Hatch v. Lake Shore & Michigan Southern Railway Co.

145 N.Y.S. 781 | N.Y. App. Div. | 1913

Foote, J.:

On the first trial defendant’s counsel requested the court to charge the jury that if plaintiff’s intestate walked under the gates when down its verdict should be for defendant, which was refused. In our review of the first trial this ruling was held to be erroneous and the judgment for plaintiff was, on that ground, reversed and a new trial ordered. In the course of the prevailing opinion in considering the question it was said: “A person who consciously goes upon railroad tracks at a street crossing, knowing that the gates are closed, takes chances which I think a reasonably careful and prudent person does not ordinarily take. He does so at his peril and I think is guilty of negligence as a matter of law unless there are special circumstances to justify him in so doing, and which I think are absent in this case.” Also, “I think there is evidence which *600clearly shows that the deceased saw the gates lowered and that he went onto the tracks without heeding the warning of the closed gates. It is a matter of no importance whether he went under the gate, around it or jumped over it. The point is that he went upon the tracks having warning that it was unsafe for him to do so.”

Upon the present trial the learned justice presiding instructed the jury, in substance, that if deceased and Nelson passed the gate after it was down, then plaintiff was not entitled to recover, and the verdict must be for defendant. He also charged that “the lowered gates are an indication that the railroad has and is entitled to the exclusive use of the tracks for the time being, and a person who attempts to cross is guilty of contributory negligence as a matter of law.” Also, that there was no evidence from which the jury could find that on the occasion in question the gates were negligently operated.

The court was requested by defendant’s counsel to charge “that.Mr. Hatch had no right to assume that the gates were lowered for the passage of the freight train only, but that they are a signal for all trains that are about to pass or are passing.” This the court refused, holding that the question was one for the jury, and defendant excepted.

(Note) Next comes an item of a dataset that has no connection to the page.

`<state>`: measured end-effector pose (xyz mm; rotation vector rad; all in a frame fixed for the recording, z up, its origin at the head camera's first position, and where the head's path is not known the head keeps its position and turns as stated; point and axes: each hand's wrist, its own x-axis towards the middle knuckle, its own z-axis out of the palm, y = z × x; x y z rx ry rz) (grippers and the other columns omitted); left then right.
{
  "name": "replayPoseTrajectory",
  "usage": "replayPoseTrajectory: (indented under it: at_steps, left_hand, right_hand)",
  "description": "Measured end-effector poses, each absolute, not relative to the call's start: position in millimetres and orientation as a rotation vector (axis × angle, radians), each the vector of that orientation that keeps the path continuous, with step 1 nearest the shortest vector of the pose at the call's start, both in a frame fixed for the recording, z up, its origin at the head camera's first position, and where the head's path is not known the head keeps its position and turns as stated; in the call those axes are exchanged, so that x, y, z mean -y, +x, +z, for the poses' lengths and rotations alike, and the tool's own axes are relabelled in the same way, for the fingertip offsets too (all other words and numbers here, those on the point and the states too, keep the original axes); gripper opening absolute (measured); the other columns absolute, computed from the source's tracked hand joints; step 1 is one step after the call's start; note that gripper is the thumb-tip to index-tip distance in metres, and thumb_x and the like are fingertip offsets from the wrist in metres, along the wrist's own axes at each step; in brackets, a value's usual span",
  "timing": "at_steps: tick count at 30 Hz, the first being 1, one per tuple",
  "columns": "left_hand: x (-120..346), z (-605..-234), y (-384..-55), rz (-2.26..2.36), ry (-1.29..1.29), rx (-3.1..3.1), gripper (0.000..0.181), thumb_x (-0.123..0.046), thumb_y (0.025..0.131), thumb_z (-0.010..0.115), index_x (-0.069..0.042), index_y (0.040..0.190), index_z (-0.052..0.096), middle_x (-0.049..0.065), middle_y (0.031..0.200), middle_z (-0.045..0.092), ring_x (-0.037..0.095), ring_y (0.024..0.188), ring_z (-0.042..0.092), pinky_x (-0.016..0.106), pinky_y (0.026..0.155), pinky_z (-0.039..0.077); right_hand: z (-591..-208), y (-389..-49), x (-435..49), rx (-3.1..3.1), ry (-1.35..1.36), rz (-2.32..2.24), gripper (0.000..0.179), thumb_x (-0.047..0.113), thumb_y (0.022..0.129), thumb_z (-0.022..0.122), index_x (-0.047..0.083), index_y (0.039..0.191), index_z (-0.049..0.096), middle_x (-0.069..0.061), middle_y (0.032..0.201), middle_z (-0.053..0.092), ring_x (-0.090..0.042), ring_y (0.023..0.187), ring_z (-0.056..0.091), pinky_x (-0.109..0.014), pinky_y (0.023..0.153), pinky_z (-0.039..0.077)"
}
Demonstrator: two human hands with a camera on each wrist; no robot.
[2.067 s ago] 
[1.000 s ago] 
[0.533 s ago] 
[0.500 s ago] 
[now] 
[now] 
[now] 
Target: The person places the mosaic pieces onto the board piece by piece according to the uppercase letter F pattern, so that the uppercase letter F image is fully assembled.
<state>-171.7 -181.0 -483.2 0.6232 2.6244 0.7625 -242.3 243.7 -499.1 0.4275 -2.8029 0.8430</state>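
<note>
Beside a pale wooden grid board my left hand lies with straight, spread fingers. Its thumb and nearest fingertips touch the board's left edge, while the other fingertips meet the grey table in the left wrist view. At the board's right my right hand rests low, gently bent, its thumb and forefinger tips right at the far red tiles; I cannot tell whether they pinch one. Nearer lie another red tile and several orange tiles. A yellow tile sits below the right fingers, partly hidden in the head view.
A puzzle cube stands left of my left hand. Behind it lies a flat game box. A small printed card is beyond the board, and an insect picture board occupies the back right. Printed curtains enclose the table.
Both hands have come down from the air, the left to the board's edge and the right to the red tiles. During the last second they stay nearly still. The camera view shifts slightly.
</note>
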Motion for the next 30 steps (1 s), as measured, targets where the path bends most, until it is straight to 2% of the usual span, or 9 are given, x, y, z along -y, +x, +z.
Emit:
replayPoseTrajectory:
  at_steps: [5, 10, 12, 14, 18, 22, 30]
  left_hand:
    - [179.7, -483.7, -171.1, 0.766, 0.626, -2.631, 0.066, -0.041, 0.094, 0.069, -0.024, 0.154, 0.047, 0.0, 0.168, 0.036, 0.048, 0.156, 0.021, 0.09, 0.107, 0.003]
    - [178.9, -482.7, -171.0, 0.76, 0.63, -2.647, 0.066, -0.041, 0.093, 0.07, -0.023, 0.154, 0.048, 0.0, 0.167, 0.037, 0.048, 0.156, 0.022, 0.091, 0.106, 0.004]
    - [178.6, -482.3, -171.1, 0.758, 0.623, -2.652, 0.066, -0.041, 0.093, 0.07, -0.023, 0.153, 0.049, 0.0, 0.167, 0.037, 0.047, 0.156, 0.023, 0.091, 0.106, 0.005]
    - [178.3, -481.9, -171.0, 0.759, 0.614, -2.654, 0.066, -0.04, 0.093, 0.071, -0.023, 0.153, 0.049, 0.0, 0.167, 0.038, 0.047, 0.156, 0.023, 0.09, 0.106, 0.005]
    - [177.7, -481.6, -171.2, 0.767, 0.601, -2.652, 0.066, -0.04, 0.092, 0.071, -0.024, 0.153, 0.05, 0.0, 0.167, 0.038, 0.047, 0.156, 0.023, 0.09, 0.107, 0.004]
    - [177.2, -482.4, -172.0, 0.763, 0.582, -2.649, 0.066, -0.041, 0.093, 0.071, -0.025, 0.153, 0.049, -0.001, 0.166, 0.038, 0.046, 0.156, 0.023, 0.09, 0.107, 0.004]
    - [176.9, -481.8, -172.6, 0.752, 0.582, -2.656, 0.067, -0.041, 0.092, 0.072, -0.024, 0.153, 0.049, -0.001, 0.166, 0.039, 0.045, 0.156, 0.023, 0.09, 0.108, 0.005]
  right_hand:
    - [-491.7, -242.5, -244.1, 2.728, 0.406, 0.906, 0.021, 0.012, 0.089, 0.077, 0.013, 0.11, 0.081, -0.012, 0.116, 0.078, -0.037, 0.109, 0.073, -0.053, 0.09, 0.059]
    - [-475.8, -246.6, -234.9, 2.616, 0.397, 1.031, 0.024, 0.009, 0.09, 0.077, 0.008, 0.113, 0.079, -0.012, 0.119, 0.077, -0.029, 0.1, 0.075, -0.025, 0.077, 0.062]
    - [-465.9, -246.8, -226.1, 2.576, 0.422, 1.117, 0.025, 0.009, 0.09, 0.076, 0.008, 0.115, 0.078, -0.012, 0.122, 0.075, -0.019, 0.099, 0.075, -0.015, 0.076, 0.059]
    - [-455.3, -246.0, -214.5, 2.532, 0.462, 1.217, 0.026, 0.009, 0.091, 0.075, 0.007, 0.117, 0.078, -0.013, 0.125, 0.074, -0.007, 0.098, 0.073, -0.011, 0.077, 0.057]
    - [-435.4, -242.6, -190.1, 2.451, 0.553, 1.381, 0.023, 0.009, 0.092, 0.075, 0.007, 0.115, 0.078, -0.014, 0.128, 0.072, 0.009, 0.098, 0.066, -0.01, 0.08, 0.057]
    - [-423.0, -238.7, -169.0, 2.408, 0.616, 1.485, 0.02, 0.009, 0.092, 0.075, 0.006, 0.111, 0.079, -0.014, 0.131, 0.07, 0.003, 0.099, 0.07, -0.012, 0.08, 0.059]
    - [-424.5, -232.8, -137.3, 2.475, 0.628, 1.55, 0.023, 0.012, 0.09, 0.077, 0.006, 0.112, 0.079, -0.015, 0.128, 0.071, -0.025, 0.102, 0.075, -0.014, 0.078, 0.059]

We think this was error. This request must be considered in the light of the circumstances of the case. We think the jury would understand from the denial of this request that it was submitted to them to determine as a question of fact whether Mr. Hatch might be considered free from negligence if he governed his conduct in approaching the track on which he was struck on the assumption on his part that the gates had been lowered only for the freight train, and that the law would permit them to find him free from negligence while acting upon that assumption and failing tó take the precautions for his safety which otherwise he would have considered it necessary to take.

The court was also requested by defendant’s counsel to instruct the jury “that it is the duty of a person standing within the gates at a railroad crossing and in a place of safety and knowing that a train may be approaching from either direction at any moment, and he sees the gates go down, *601not to proceed across until the gates are raised, and if he does so he is guilty of contributory negligence as a matter of law.” This request the court refused, holding that it was a matter for the jury to determine, and defendant’s counsel excepted.

We think this exception was well taken. The principle involved in the request is the same in substance as that involved in the question determined upon the former appeal. There can be no distinction between the duty of a pedestrian at a railroad crossing in this respect, whether he stands on one side or the other of the gate, so long as he is in a place of safety. In this case the jury could have found that the place where deceased and Nelson were standing when the gates went down was a place of safety, as it was a siding not then being used.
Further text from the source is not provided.